EVA reveals in Metal Gear Solid: Peace Walker that the Boss infiltrated a sleeper agent into the USSR's OKB-1 from 1959 to 1961 to gather more information about the Sputnik program with a little help from the Philosophers. She was eventually commissioned into Project Mercury to test the Mercury capsule and launched into space at roughly the same time as Yuri Gagarin's flight on April 12, 1961. However, the capsule suffered heavy damage upon reentry. The Boss, dubbed within the program as the "Mercury Lady", survived the crash but was rendered comatose for six months. All evidence of her role in the program was erased, including airbrushing her out of an official picture of the Mercury astronauts, of whom she was the eighth member. The Boss's entire personality is also reconstructed in a special AI system developed by Strangelove for the Peace Walker weapon. The Boss died on September 2, 1964, at Tselinoyarsk, USSR, at the age of 42.

==Critical reception==
The Boss received acclaim. According to Eurogamer, "The Boss is often touted as being one of the strongest female characters in gaming." The Boss was also ranked as the ninth best female protagonist in gaming by the staff of GamesTM despite her role as an antagonist. In 2014, Entertainment Weeklys Darren Franich listed her as one of 15 "kick-ass women in videogames", stating that her conflict with Snake "makes for one of the best protagonist-antagonist relationships in videogame history", and that the multifacets of her relationship with him gives "their final showdown a positively mythic edge." In 2008, the staff of GameSpy placed her at the top of Metal Gear boss battles.
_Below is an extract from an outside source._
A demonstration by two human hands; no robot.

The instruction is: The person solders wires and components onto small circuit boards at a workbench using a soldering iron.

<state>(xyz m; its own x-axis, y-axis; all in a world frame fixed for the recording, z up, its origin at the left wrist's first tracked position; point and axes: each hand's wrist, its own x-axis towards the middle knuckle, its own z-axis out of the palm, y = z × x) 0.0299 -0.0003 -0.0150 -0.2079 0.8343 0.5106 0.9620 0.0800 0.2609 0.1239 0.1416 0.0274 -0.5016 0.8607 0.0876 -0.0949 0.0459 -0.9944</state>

She was also included on IGNs 2008 lists of the Metal Gear series' top ten villains (ranked seventh) as well as its top ten boss battles (ranked ninth). That same year, Destructoid ranked this "beautiful" yet "haunting" battle as sixth on their list of top Metal Gear boss fights. In 2012, 1UP.com editor Bob Mackey wrote about the final fight against her that "the confrontation takes place in what could be the most beautiful video game environment of all time, regardless of the PS2's relatively low horsepower." In 2013, PLAY ranked the Boss as the eighth top character in the series, calling her "one of the most important and influential characters in the Metal Gear timeline." She was also voted as the 24th best overall character of the previous decade by Game Informers readers in 2010.

In 2011, Complex ranked her as first on the list of "most diabolical video game she-villains". PlayStation Official Magazine included her on the lists of PlayStation's six meanest mothers in 2011, and listed the MGS3s final battle against her among the ten most emotional moments in PlayStation history in 2012. GamesRadar praised the Boss's role as an antagonist, putting her in their 2013 list of 100 best villains in video games, and commenting: "No wonder Snake ended up saluting her grave; she deserved no less." In 2013, Liz Lanier of Game Informer included the Boss among top ten female villains in video games, writing: "The Boss is regarded as one of the greatest female video game characters of all time, in addition to being one of the most menacing enemies. The Boss doesn't have to resort to cheap tricks or feminine wiles to get her way or gain respect: that's why she's the Boss."